- EXERCISE -
Check each line of the entries for "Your" and report the ones that have it.

- EXCERPTED RECORDS -

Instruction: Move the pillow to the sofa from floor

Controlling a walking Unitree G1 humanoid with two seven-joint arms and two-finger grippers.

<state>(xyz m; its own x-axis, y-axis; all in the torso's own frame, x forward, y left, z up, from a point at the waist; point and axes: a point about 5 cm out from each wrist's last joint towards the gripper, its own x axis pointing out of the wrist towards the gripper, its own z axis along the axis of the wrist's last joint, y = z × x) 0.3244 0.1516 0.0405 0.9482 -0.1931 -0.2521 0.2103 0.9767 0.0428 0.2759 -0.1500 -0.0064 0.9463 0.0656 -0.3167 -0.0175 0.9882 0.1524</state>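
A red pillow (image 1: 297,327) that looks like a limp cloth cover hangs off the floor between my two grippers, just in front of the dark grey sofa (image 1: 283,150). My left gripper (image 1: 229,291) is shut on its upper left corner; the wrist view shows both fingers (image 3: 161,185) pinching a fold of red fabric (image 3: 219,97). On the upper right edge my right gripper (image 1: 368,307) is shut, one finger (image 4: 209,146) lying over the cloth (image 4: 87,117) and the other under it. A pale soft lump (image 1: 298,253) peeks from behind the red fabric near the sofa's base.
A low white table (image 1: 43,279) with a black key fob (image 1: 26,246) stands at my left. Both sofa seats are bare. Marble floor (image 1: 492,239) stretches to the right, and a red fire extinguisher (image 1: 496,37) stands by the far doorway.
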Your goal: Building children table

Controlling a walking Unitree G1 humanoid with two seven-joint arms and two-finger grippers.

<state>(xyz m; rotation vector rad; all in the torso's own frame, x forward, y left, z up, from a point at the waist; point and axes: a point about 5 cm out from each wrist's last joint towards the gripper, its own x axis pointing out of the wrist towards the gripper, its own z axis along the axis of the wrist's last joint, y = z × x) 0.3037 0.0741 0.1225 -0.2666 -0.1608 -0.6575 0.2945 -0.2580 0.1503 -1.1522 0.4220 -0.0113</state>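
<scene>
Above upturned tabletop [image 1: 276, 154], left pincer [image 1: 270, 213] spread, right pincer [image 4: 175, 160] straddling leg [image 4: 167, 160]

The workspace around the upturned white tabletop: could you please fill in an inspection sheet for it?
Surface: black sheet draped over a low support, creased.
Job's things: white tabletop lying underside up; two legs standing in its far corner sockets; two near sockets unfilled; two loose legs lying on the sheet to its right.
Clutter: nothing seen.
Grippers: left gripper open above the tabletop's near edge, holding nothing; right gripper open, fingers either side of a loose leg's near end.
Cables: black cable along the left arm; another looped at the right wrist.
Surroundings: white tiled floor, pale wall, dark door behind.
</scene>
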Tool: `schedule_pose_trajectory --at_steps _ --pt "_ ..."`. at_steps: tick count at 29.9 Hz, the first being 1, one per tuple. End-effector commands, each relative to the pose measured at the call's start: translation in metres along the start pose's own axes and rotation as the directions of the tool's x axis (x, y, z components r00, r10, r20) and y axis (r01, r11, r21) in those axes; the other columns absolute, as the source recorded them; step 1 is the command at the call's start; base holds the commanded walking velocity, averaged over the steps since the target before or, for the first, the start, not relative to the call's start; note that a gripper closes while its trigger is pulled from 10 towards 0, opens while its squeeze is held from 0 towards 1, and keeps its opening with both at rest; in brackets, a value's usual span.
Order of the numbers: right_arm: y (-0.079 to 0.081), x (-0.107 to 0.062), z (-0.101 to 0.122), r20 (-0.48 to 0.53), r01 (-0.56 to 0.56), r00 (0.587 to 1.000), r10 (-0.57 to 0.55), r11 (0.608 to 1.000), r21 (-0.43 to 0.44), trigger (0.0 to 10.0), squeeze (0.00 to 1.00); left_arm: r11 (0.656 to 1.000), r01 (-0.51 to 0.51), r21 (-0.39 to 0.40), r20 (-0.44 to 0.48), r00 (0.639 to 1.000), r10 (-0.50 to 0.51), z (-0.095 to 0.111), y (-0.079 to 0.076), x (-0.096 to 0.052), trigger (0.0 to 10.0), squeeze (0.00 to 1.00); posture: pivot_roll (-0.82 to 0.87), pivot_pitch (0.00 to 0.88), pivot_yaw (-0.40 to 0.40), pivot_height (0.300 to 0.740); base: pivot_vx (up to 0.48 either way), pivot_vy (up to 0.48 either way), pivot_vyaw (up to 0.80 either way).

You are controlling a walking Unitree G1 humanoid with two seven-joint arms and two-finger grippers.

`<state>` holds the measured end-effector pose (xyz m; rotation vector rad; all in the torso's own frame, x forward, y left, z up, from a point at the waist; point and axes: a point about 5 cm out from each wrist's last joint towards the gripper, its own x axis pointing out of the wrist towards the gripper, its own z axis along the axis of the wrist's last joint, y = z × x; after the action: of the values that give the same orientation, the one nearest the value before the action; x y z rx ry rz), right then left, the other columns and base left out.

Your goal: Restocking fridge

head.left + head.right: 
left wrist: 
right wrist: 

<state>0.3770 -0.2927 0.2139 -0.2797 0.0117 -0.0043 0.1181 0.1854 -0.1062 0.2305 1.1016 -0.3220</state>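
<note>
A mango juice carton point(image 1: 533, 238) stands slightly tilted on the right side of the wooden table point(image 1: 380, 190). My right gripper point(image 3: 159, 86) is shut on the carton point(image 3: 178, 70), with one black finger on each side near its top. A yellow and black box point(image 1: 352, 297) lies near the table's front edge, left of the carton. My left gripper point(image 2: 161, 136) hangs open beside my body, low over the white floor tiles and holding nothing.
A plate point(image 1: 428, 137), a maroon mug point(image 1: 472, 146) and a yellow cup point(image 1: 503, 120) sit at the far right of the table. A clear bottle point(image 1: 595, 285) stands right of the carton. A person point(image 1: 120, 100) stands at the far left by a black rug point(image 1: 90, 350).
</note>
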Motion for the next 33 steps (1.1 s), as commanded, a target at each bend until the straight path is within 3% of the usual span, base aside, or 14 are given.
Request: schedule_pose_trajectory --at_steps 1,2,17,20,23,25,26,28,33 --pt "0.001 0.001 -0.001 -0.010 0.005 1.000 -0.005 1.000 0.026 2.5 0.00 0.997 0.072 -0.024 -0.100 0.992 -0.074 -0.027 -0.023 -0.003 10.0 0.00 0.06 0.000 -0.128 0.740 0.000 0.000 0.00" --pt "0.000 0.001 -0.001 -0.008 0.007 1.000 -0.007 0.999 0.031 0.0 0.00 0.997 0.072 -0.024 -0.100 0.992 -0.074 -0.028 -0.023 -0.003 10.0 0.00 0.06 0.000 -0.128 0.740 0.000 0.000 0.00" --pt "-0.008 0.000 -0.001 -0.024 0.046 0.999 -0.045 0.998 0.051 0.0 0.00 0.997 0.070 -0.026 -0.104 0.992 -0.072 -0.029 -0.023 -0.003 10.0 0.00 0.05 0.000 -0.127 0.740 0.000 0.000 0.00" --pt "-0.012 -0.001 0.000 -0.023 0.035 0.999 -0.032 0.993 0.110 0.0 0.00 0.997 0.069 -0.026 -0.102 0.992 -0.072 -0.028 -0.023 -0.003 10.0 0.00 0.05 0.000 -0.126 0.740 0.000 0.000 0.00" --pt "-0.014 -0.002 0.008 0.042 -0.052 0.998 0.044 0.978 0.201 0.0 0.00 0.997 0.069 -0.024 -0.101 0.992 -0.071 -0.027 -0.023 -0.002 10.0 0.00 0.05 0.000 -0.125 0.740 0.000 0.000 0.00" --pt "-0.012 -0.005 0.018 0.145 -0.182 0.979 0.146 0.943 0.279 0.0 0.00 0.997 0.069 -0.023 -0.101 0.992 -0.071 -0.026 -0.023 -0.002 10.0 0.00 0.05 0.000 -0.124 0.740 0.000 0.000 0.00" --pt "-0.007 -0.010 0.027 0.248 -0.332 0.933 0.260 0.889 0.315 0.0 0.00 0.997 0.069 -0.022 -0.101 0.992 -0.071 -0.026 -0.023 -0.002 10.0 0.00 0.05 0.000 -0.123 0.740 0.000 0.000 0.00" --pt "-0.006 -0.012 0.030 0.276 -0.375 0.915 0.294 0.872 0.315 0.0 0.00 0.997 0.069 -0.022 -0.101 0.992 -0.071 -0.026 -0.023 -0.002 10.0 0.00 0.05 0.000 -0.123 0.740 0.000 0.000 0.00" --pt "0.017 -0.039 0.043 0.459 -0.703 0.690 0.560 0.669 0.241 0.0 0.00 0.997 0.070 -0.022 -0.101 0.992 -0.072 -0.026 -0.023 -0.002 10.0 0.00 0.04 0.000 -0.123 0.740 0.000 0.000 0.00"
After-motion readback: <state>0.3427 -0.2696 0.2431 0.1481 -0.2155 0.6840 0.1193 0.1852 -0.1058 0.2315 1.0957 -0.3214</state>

- OUTPUT OF THE EXERCISE -
Your goal: Building children table
Your goal: Restocking fridge

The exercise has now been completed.